Compared with PPIs, critical pHs (maximum turbidity) of complexes shifted to more acidic pHs. For PPI-P complexes (), the turbidity maximum of the 10:1 PPI-P complex was observed at pH 4.0. At higher mixing ratios (10:2 and 10:3 PPI-P complexes), the turbidity maximum moved toward pH < 3.5. Considering that the solution with excessive acidity might affect the functional properties of complexes, the optimal pHs for acid precipitation of 10:1, 10:2, and 10:3 PPI-P complexes were 4.0, 3.5, and 3.5, respectively.

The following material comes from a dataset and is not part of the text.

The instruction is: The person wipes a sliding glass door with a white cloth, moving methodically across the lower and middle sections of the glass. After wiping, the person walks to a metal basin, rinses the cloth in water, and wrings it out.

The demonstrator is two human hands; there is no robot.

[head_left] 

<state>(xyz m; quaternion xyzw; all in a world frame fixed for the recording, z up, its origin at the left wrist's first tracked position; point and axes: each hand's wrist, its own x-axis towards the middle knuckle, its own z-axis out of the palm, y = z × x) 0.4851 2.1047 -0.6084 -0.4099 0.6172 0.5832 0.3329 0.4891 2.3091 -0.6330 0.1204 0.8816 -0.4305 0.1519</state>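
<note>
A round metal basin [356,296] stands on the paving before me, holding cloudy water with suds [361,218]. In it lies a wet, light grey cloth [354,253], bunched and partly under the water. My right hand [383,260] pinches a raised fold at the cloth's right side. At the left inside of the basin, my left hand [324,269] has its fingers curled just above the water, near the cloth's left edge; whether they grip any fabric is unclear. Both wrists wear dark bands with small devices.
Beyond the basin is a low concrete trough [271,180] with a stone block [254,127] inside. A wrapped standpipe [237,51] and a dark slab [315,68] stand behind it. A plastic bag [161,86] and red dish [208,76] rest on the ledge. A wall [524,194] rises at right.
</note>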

For PPI-κ-CG complexes (), the turbidity maxima of samples with three mixing ratios were observed at pH 4.0, and the optimal pHs for acid precipitation of PPI-κ-CG complexes was 4.0. For PPI-A complexes (), the turbidity maximum entirely moved toward pH < 3.5. The optimal pHs for acid precipitation of PPI-A complexes was 3.5. It was appropriate to take the optimal pH of 3.5 for acid precipitation of PPI-A complexes. The shift in pI values by different complexes may stem from different reasons, such as the charge change of interactional biopolymers, and the change in thickness of electrical double layer around the complexes due to the change in ionic strength of solution, etc.

Solubility

Solubility is one of the main functional properties of proteins and has effects on other functional properties.[Citation19] Polysaccharides contain hydrophilic groups, and protein-polysaccharide conjugation is one of the most effective methods to improve the functional properties of proteins.[Citation26] The interaction between proteins and polysaccharides in food systems can show better performance than either used independently and can affect the flavor, nutrition, texture, and other qualities of the food system.[Citation20] The solubility of PPIs and PPI-polysaccharide complexes is presented in . The solubility of PPIs was (7.68 ± 0.54%), and compared to that of PPIs, the solubility of the complexes changed to different degrees. Among PPI-polysaccharide complexes, the 10:3 PPI-P complex has the highest solubility (10.02 ± 0.68%). Pectin is a hydrophilic colloid, and hydrophilic groups content in proteins was increased due to the conjugation of PPI and pectin.[Citation27] Therefore, the solubility of PPI-P increased compared with that of PPI. For PPI-κ-CG complexes, the solubility of the 10:1 and 10:2 PPI-κ-CG complexes was almost the same as that of PPI, and the solubility of the 10:3 PPI-κ-CG complex was decreased. The solubility of the 10:2 PPI-A complex was the same as that of PPI (P > .05), and the solubility of the 10:1 and 10:3 PPI-A complexes was lower than that of PPI. Some papers reported that alginate and κ-carrageenan could cover hydrophilic groups of the protein in soluble protein-polysaccharide complexes.[Citation28,Citation29] In addition, the bridging flocculation between protein and polysaccharides makes the soluble protein aggregate flocculation, and protein solubility generally decreased with the increasing of polysaccharide concentration. In addition, the stability of whey protein concentrate (WPC) solution can be remained by adding a certain concentration of sodium alginate (0.20%-0.30%), and too high or too low concentration of sodium alginate would produce flocculation duo to the improvement of protein surface hydrophobicity in complex systems, which reduced the protein solubility.[Citation30] The structure of protein molecules in complexes generally unfolded at alkaline pH, exposed more hydrophobic regions which buried inside the parent protein molecule. Following precipitation, its possibly partial refolding at neutral pH.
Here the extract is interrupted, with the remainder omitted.